The G7 summit was also set to send strong signals for prioritising climate action for the upcoming G20 summit of developing countries happening in India and the UN’s climate summit in Dubai, Cop28, where all countries will once again unite to mull over a climate pact. However, the outcome has been lukewarm.
Harjeet Singh of Climate Action Network (CAN) said paying “lip service” to the need to keep global warming below 1.5C while at the same time continuing to invest in gas shows a “bizarre political disconnect from science and a complete disregard for the severity of the climate emergency”.
“Such hypocrisy from historical polluters as climate impacts continue to increase sets a low bar and jeopardises global efforts to fight the crisis,” he added. “The G7 countries must come to Cop28 with a clear focus on doing their fair share on phasing out fossil fuels and delivering climate finance.”
Other than continuing investments in gas, the G7 was also being criticised for the resistance by Japan, the host of the summit, to phasing out coal power generation and Germany’s continued focus on gas investments.
Coal, the dirtiest of all fossil fuels, was agreed to be phased out in the landmark Cop26 summit in Glasgow in 2021. There is an increased push to phase out all fossil fuels, including gas, to be able to reduce the harmful greenhouse gas emissions that mainly come from fossil fuels.
“G7 leaders acknowledge we are facing a climate crisis and call on other countries to do more to fight it, but they weaken this message by not walking the talk at home,” Alden Meyer, a senior associate at think-tank E3G, said.
“In particular, Japan’s resistance to phasing out coal power generation and Germany’s insistence on more public investment in gas undercut the G7’s leadership at a time when it is desperately needed.”
Despite the controversy surrounding gas investments, the G7 leaders backed the commitment from their energy & climate ministers earlier in the year to rapidly hike investments in clean energy.
The G7 leaders did not endorse Japan’s efforts to promote coal and ammonia co-firing of coal in the communique.
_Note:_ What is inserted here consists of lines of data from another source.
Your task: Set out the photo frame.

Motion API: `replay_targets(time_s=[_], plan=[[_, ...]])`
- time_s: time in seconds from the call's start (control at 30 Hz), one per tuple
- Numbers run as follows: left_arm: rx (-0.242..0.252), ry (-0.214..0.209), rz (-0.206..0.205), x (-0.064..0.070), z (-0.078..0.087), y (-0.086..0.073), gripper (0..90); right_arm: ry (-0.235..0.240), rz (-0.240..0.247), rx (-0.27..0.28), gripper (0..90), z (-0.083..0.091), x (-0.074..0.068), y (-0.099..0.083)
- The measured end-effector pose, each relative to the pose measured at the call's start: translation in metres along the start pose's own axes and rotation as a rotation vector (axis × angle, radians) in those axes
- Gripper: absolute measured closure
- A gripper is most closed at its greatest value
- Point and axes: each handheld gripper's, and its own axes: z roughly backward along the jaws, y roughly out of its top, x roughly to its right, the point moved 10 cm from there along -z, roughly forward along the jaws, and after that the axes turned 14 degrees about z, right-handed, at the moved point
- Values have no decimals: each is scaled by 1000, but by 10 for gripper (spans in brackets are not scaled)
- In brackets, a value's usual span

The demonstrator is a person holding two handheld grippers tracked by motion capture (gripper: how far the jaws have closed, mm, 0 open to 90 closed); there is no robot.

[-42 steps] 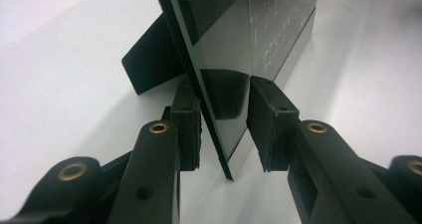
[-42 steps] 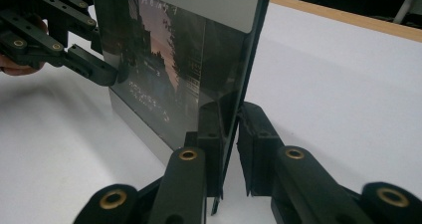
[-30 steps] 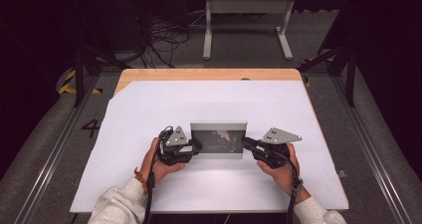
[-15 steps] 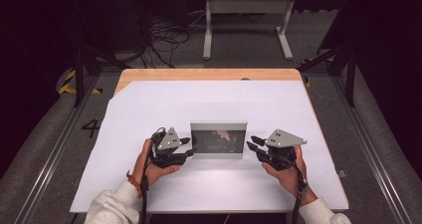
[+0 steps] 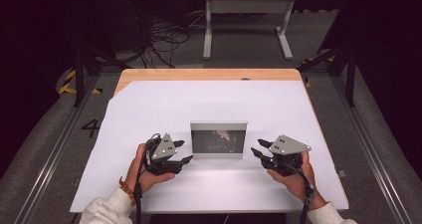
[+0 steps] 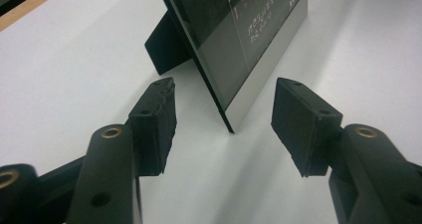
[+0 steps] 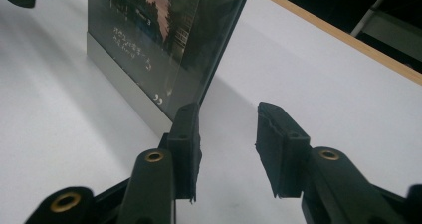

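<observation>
Frame (image 5: 218,140): flat, glossy, silver-edged, upright | left claw (image 6: 224,119): wide | right claw (image 7: 226,134): narrower, empty

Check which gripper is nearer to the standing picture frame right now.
Left. The left gripper sits open just off the picture frame's left edge, that edge lined up between its jaws. The right gripper, also open, sits farther off the right edge, with white tabletop between.

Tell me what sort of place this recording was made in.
Most likely a lab or recording studio, not a home. A wooden table covered with a white sheet stands on grey floor between metal rails, with loose cables and a metal stand behind it, all against dark surroundings.
</observation>
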Motion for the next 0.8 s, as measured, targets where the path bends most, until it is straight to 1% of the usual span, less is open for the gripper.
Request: replay_targets(time_s=[0.07,0.17,0.3,0.33,0.43,0.47,0.6,0.67,0.7,0.73,0.8], plan=[[-2,1,-1,0,1,-1,405,-2,2,-2,608,1,0,-1],[0,11,-11,0,5,-4,391,0,11,-10,573,3,-1,-4],[4,17,-7,-1,9,-6,350,-8,10,-4,546,7,1,-7],[-7,29,-14,-2,10,-10,342,-7,9,-8,532,8,1,-9],[-14,28,-15,-2,11,-13,325,-11,16,-13,522,8,0,-11],[-17,30,-17,-2,11,-15,318,-10,14,-14,519,8,0,-12],[-25,43,-21,-4,13,-20,287,-9,33,-23,496,9,-3,-15],[-34,38,-18,-4,14,-24,273,-10,35,-27,482,9,-3,-16],[-38,40,-28,-4,14,-25,267,-9,38,-31,472,10,-4,-17],[-42,46,-30,-4,15,-27,265,-7,37,-30,464,10,-4,-18],[-48,44,-30,-4,15,-28,255,-8,38,-33,449,11,-4,-19]])
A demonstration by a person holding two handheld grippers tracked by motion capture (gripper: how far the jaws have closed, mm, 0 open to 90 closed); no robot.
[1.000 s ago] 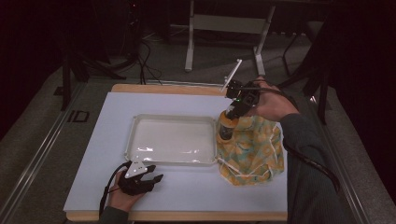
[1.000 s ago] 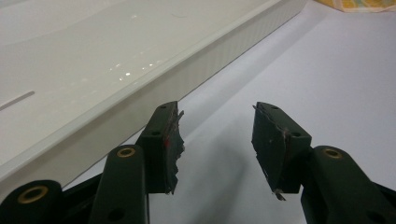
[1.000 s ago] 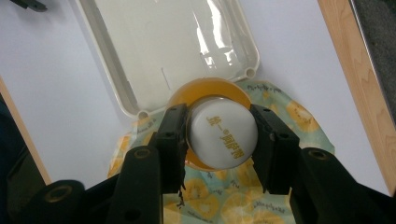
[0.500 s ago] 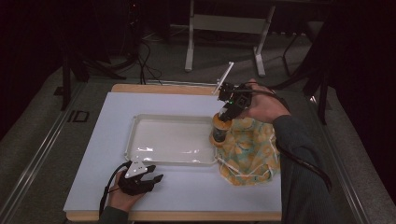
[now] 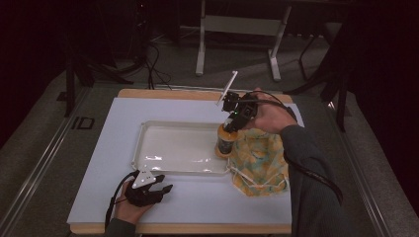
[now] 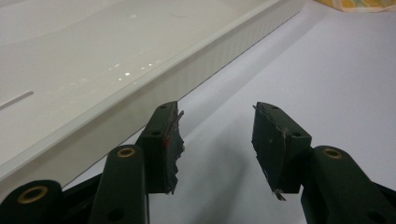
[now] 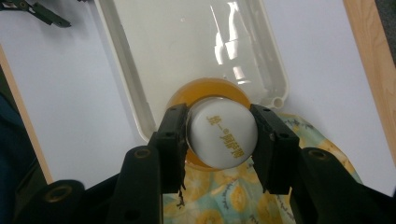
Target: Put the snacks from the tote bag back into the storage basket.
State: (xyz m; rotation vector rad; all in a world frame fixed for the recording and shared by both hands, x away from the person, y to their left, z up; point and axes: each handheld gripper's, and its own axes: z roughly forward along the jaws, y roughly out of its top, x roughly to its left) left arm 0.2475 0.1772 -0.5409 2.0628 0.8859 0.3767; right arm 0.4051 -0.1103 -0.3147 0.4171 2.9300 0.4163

It called the use of renewable hydrogen or ammonia, co-firing with coal in the power sector, as reasonable only if it can be “aligned with a 1.5C pathway”. The stance underscored a clear divide between their collective climate goals and Japan’s position on coal.
The communique highlighted the goal of expanding renewable energy sources globally, specifically through offshore wind capacity and solar photovoltaic (PV) installations. The leaders collectively aimed for a 150GW increase in offshore wind capacity and over 1TW of solar PV by 2030.
In addition to these outcomes, the G7 leaders provided more details on their Clean Energy Economy Action Plan, aiming to create trade policies that decarbonise economies, develop resilient clean energy supply chains, and mobilise significant public and private sector investments in climate and energy security.
A lot of hopes were set on the summit for stronger commitment on the issue of climate finance that richer countries that have benefitted by emitting these fossil fuels are supposed to provide to developing and under developed countries to be able to adapt to worsening impacts of the crisis and invest in better mitigation efforts.
However, experts said not enough has been done to repair the broken trust after rich economies failed to stand up on their promise so far.
“This year’s G7 communiqué shows that the group of 7 is off track. While the communiqué reads good on many issues such as the need for further World Bank reform or new debt tools, it misses the mark on what’s really needed: action,” said Friederike Röder, vice-president for global advocacy at Global Citizen.
“No new concrete commitment has been made by the G7. For example, it is good to see a commitment to finally meeting the $100B international climate finance promise in 2023 – 3 years late – but no new pledges have been made to give this promise some credibility.”